A team led by James Roberts, from the National Oceanic and Atmospheric Administration's Earth System Research Laboratory in Boulder, Colorado, has developed a new mass spectrometer capable of measuring nitryl chloride (ClNO2) – a chemical that encourages the formation of ozone.
This compound is created when nitrogen oxides – from ship exhausts and city smoke – mix with aerosol particles containing chloride, such as sea salt spray. Until recently there was no way of measuring nitryl chloride, so nobody knew how much was floating around.
Cruising along the south-east coast of the US, Roberts and his colleagues recorded unexpectedly high levels of nitryl chloride near the cities of Houston and Miami.
We saw nitryl chloride levels over one part per billion on several occasions, more than 20 times greater than previous estimates from numerical models," says Roberts.
The highest levels of nitryl chloride occurred at night, when nitrogen oxides – from ship exhaust plumes and industrial pollution – mixed with chlorine from sea salt spray. During the day the action of sunlight on nitryl chloride breaks it down into chlorine atoms and nitrogen dioxide.
These reactive chlorine atoms play a key role in encouraging ozone to form. In the lower atmosphere ozone is a major pollutant, causing respiratory problems and increasing human mortality rates.

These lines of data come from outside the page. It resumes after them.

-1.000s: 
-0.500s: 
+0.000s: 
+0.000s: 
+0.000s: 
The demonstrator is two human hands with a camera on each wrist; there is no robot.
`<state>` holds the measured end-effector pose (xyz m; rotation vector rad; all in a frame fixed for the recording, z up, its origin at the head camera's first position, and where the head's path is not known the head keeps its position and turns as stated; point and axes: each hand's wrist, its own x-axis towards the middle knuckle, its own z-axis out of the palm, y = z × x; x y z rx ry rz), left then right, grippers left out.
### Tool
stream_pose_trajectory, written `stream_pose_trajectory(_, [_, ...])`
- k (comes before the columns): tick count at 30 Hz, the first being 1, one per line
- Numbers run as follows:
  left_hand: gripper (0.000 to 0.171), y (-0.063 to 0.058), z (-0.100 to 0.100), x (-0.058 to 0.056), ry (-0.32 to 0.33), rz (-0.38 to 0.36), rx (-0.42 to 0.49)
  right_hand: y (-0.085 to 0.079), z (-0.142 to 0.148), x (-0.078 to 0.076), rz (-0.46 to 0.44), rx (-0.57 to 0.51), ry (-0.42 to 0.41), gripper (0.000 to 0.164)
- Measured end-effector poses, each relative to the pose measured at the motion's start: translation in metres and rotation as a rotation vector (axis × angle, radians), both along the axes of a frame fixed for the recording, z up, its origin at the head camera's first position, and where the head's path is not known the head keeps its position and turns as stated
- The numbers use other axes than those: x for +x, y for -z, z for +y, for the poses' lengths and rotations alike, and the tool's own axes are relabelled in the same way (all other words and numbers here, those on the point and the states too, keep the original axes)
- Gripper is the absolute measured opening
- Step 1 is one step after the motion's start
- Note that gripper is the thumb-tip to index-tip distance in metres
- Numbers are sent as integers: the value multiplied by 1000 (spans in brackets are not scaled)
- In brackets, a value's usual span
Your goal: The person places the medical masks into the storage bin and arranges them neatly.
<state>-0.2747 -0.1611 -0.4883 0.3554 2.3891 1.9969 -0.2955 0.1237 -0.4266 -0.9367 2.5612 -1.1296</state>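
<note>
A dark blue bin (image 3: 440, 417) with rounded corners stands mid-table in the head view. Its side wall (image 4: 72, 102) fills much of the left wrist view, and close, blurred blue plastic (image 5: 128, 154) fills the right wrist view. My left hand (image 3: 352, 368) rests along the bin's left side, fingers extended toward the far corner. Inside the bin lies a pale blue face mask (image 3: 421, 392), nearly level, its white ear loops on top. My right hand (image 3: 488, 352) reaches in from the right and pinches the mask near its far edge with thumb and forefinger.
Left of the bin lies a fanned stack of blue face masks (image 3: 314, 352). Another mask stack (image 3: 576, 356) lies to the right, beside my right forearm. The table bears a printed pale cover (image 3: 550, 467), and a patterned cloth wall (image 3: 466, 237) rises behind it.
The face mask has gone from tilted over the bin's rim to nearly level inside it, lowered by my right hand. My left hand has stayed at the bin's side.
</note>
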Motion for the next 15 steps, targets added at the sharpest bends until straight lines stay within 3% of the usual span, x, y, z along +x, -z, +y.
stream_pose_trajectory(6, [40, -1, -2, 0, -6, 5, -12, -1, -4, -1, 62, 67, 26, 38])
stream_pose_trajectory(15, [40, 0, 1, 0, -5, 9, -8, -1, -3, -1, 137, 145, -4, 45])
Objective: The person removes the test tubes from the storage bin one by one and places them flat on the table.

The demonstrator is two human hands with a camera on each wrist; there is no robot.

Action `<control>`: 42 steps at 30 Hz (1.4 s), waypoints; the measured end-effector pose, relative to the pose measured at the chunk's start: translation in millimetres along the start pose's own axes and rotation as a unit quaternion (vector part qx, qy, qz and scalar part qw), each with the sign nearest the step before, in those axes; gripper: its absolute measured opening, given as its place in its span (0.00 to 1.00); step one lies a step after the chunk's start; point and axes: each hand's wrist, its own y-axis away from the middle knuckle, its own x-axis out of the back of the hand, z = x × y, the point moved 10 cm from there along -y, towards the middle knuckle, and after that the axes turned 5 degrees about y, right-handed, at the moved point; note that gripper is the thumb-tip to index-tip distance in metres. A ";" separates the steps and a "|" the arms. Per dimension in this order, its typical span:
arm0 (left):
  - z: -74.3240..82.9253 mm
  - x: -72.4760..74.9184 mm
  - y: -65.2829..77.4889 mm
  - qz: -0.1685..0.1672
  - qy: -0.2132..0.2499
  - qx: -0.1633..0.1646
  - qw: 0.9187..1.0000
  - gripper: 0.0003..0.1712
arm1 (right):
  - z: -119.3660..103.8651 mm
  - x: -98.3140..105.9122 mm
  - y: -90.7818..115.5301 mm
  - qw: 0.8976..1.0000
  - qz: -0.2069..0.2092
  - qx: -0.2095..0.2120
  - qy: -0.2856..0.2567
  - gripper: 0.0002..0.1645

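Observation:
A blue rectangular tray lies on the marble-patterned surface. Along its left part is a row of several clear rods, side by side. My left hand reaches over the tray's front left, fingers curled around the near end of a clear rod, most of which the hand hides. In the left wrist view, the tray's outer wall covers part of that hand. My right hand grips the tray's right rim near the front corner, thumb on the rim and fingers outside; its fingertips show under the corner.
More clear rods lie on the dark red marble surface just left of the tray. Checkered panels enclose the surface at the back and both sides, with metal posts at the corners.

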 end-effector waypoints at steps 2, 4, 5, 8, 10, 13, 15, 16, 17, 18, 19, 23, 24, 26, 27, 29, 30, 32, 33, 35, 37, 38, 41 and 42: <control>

"Such chemistry could occur in any urban coastal regions, potentially leading to a globally significant effect," says Lucy Carpenter, an atmospheric chemist at the University of York, UK.
Roberts suggests that areas at risk are likely to include southern California and the eastern seaboard of the US, much of the Mediterranean region and large parts of southern Asia. But as yet it is hard to judge how widespread the pollution is.
"Extrapolating the results to the global scale is problematic. It is possible, if not likely, that the overall importance of nitryl chloride is limited to heavily polluted conditions relatively close to major nitrogen oxide sources, such as those investigated in this study," says Bill Keene, an atmospheric scientist at the University of Virginia.
But even if the problem is largely confined to industrial ports, that doesn't mean it should be ignored.
"These results reinforce the need to control nitrogen oxide emissions to the greatest reasonable extent," says Alex Pszenny, from the University of New Hampshire.